TASK TO COMPLETE
All of the data must be retyped exactly, with nothing left out.
+++
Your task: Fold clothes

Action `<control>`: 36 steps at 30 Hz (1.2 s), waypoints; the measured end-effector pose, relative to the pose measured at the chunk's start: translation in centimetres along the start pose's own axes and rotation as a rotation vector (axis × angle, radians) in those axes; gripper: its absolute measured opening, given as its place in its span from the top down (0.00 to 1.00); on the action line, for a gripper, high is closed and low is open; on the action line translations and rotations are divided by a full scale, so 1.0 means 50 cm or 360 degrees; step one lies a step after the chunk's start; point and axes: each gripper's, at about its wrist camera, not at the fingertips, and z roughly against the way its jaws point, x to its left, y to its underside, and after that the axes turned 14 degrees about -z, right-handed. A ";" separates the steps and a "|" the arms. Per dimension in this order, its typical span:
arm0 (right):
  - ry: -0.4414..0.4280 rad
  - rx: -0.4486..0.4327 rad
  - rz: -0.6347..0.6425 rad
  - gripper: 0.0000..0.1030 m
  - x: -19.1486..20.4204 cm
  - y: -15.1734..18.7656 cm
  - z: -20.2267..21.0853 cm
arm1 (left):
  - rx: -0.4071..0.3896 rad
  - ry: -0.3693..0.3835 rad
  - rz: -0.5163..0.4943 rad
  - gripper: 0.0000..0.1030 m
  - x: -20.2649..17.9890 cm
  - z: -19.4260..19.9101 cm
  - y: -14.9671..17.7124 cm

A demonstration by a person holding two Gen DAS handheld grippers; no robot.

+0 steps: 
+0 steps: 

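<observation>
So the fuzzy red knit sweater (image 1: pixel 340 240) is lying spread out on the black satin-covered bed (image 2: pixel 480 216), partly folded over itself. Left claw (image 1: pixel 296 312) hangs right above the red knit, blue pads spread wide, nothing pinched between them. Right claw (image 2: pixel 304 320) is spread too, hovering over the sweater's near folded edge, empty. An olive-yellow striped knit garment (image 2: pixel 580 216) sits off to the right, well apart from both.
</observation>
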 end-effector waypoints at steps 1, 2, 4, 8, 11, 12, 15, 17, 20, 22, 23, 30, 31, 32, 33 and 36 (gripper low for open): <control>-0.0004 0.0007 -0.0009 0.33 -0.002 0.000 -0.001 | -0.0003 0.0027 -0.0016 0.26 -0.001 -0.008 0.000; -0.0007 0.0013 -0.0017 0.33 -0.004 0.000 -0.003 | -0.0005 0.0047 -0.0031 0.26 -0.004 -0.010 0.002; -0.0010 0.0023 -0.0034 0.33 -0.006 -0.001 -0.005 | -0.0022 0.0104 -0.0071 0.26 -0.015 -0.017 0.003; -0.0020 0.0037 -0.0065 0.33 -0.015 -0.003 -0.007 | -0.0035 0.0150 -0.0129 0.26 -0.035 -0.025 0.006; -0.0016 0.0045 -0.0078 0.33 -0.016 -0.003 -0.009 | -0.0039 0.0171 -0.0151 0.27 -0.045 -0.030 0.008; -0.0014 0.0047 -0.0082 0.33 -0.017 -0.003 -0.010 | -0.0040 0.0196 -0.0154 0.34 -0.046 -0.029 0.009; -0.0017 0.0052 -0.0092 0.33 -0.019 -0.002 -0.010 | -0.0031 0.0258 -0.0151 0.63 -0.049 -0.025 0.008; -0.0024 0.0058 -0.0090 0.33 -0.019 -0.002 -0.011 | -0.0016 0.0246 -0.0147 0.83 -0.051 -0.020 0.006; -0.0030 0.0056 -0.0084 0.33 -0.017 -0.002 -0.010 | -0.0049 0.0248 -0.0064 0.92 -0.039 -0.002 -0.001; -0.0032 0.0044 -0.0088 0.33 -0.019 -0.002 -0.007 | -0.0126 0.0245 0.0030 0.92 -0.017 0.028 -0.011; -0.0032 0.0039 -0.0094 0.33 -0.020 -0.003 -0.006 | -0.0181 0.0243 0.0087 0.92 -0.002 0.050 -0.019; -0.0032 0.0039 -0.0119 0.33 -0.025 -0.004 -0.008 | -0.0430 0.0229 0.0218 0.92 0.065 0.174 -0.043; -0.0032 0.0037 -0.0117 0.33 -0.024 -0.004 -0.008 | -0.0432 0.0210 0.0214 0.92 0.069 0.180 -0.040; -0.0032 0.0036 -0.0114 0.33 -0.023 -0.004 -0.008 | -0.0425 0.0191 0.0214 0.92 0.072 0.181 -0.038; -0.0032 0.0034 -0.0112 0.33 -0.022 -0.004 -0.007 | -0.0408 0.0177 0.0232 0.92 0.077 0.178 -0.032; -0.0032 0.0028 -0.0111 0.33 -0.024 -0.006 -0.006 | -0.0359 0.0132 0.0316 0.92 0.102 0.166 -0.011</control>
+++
RESULT OF THE EXERCISE
Your task: Fold clothes

Action `<control>`: 36 steps at 30 Hz (1.2 s), waypoints; the measured end-effector pose, relative to the pose measured at the chunk's start: translation in centimetres along the start pose's own axes and rotation as a rotation vector (axis × angle, radians) in those axes; gripper: its absolute measured opening, given as its place in its span from the top down (0.00 to 1.00); on the action line, for a gripper, high is closed and low is open; on the action line translations and rotations are divided by a full scale, so 1.0 means 50 cm or 360 degrees; step one lies a step after the chunk's start; point and axes: each gripper's, at about its wrist camera, not at the fingertips, and z roughly against the way its jaws point, x to its left, y to its underside, and after that the axes turned 14 degrees about -z, right-handed. A ";" separates the steps and a "|" the arms. Per dimension in this order, its typical span:
arm0 (right):
  - ry: -0.4414..0.4280 rad
  - rx: -0.4486..0.4327 rad
  - rz: -0.6347..0.6425 rad
  - gripper: 0.0000..0.1030 m
  - x: -19.1486..20.4204 cm
  - y: -15.1734..18.7656 cm
  - z: -20.2267..21.0853 cm
arm1 (left):
  - rx: -0.4071..0.3896 rad
  - ry: -0.3693..0.3835 rad
  - rz: -0.5163..0.4943 rad
  - gripper: 0.0000..0.1030 m
  - x: -20.2649..17.9890 cm
  - z: -19.4260..19.9101 cm
  - y: -14.9671..17.7124 cm

A demonstration by a person holding two Gen DAS handheld grippers; no robot.

+0 steps: 
+0 steps: 

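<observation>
So the fuzzy red knit sweater (image 1: pixel 340 240) is lying spread out on the black satin-covered bed (image 2: pixel 480 216), partly folded over itself. Left claw (image 1: pixel 296 312) hangs right above the red knit, blue pads spread wide, nothing pinched between them. Right claw (image 2: pixel 304 320) is spread too, hovering over the sweater's near folded edge, empty. An olive-yellow striped knit garment (image 2: pixel 580 216) sits off to the right, well apart from both.
</observation>
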 end-effector waypoints at steps 1, 2, 4, 8, 11, 12, 15, 17, 20, 22, 23, 30, 31, 32, 33 and 36 (gripper low for open): <control>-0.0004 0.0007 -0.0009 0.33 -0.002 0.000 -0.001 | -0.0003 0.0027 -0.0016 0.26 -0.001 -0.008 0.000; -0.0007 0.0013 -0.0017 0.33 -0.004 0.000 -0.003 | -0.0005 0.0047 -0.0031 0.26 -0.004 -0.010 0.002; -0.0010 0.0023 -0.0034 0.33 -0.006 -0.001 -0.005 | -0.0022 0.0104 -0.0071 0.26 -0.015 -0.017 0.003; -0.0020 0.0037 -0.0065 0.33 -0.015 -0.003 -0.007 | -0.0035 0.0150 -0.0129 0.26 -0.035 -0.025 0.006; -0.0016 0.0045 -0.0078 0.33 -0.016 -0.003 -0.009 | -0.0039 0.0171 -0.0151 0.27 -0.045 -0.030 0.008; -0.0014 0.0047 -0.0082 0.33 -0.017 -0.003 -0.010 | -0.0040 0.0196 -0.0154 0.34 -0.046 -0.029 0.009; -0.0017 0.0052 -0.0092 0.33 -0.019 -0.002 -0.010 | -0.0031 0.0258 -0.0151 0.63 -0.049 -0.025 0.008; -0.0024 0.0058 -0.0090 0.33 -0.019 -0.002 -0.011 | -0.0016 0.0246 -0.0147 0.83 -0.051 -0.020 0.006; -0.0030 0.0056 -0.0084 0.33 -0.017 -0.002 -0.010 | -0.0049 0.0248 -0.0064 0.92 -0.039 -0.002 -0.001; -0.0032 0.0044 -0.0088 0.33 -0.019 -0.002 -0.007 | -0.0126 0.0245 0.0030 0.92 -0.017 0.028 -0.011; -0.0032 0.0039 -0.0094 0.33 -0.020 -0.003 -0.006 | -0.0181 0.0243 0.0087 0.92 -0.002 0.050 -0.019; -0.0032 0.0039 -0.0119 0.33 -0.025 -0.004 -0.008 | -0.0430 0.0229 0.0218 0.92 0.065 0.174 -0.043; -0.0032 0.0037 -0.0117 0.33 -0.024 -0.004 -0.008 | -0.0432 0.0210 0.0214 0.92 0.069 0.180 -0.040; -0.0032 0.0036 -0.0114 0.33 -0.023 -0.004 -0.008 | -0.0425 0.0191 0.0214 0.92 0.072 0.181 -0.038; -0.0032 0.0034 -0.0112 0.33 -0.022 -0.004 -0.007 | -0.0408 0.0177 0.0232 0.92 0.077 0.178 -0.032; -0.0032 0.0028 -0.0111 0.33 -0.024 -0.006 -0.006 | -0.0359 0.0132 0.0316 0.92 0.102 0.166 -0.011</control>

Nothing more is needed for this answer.